WHAT THIS TASK INVOLVES: Only the line containing "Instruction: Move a" and those after it, up to the end of the records below, are to be set down, exactly as written.
RECORDS SHOWN START
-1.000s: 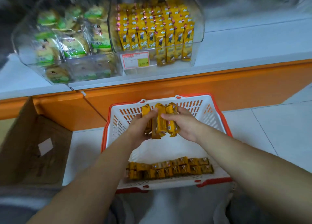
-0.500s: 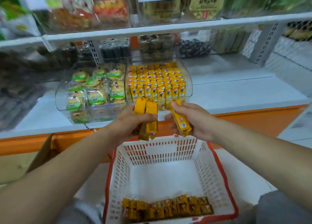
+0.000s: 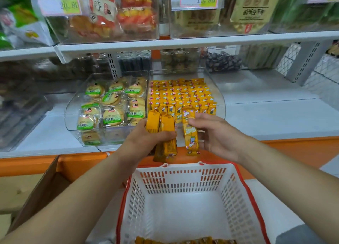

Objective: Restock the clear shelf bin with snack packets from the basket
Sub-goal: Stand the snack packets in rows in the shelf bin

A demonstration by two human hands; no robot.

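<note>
At a shop's snack shelf, head view: the left grip (image 3: pixel 145 142) is curled round a small bunch of yellow packets (image 3: pixel 166 128), held upright. The right grip (image 3: pixel 218 135) pinches a single packet (image 3: pixel 190 139) near its top between thumb and fingers, and its lower end hangs free. Both are held just on the near side of the clear bin (image 3: pixel 219 96). The bin sits on the white shelf (image 3: pixel 266 118) and is already crowded with stock (image 3: pixel 181 95) of the same kind, standing on end in rows. Nearer, the white, red-rimmed basket (image 3: pixel 183 181) holds a last row (image 3: pixel 183 241) of packets along its near wall. Just left of the bin is a biscuit bin (image 3: pixel 71 115), and a cardboard box (image 3: pixel 42 188) lies to the left of the basket.

The packets look light: slim bars in glossy wrap, likely slick, fairly stiff through the body and crumpling at the crimped ends. A pinch across the flat faces near mid-length should hold one. A loosely held bunch could slide apart, so feeding them in singly seems safer. The filling may be brittle, so forcing a bar into the tight rows could crush it. The near edge of the bin looks like the place with room.
</note>
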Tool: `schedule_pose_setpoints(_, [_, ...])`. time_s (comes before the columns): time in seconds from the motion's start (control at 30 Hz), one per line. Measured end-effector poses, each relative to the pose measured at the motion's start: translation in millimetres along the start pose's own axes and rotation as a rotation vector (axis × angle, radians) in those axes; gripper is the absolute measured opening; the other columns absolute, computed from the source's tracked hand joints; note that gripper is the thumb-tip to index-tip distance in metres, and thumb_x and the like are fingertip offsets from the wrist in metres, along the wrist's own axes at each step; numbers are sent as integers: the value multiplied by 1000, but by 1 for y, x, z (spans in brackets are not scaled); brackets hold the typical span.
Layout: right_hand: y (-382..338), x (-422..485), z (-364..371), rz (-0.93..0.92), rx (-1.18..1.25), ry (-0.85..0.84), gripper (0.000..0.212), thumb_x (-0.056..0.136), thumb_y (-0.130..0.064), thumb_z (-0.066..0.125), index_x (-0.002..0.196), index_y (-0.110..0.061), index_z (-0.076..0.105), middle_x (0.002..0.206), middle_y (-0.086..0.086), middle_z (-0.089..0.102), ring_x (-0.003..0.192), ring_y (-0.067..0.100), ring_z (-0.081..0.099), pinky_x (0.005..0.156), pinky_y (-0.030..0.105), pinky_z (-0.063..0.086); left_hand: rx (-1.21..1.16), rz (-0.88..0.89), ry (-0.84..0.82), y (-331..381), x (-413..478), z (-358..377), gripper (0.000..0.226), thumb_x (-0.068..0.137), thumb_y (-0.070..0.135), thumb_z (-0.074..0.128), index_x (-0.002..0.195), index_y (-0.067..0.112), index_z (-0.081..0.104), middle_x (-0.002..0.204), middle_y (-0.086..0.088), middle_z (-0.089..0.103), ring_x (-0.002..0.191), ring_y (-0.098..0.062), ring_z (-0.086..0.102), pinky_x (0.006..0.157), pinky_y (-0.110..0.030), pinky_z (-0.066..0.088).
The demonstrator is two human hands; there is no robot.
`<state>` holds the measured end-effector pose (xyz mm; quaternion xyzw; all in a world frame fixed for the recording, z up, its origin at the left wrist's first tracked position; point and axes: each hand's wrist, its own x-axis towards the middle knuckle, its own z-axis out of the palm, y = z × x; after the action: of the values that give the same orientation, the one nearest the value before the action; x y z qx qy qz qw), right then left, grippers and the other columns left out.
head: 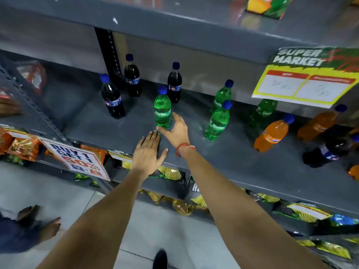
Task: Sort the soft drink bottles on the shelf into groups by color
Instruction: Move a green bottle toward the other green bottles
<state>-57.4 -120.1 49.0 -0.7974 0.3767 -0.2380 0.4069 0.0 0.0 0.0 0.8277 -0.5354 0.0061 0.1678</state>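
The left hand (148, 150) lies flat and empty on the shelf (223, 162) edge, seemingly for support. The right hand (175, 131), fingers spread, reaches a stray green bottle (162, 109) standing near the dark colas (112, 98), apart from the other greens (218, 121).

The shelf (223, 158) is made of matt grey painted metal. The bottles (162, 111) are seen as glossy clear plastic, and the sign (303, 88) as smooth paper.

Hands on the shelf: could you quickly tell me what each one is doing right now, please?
Left hand: open, flat on the shelf, holding nothing.
Right hand: open beside the green Sprite bottle, not gripping it.
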Motion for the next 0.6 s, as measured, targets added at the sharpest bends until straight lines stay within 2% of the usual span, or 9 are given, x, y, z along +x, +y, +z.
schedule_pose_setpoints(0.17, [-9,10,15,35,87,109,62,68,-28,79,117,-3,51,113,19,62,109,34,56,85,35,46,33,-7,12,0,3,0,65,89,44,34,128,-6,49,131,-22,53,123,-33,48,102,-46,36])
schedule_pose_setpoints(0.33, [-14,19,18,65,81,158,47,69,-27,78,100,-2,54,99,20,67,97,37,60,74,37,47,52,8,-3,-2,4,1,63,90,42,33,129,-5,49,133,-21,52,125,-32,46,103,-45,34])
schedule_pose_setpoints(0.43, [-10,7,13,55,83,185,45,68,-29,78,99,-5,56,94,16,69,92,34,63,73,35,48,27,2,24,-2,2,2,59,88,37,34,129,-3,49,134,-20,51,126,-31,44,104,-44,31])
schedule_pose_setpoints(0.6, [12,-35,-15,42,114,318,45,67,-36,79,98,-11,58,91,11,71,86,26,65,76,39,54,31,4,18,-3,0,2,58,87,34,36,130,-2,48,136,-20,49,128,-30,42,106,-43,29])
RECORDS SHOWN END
TASK RESPONSE:
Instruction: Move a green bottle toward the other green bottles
<state>-57.4 -120.1 49.0 -0.7974 0.3767 -0.2380 0.4069 0.0 0.0 0.0 0.8277 -0.5354 0.0061 0.1678</state>
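The left hand (148, 150) lies flat and empty on the shelf (223, 162) edge, seemingly for support. The right hand (175, 131), fingers spread, reaches a stray green bottle (162, 109) standing near the dark colas (112, 98), apart from the other greens (218, 121).

The shelf (223, 158) is made of matt grey painted metal. The bottles (162, 111) are seen as glossy clear plastic, and the sign (303, 88) as smooth paper.

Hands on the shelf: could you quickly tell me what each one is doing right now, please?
Left hand: open, flat on the shelf, holding nothing.
Right hand: open beside the green Sprite bottle, not gripping it.
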Motion for the next 0.6 s, as measured, targets added at the sharpest bends until straight lines stay within 2% of the usual span, or 9 are given, x, y, z along +x, +y, +z.
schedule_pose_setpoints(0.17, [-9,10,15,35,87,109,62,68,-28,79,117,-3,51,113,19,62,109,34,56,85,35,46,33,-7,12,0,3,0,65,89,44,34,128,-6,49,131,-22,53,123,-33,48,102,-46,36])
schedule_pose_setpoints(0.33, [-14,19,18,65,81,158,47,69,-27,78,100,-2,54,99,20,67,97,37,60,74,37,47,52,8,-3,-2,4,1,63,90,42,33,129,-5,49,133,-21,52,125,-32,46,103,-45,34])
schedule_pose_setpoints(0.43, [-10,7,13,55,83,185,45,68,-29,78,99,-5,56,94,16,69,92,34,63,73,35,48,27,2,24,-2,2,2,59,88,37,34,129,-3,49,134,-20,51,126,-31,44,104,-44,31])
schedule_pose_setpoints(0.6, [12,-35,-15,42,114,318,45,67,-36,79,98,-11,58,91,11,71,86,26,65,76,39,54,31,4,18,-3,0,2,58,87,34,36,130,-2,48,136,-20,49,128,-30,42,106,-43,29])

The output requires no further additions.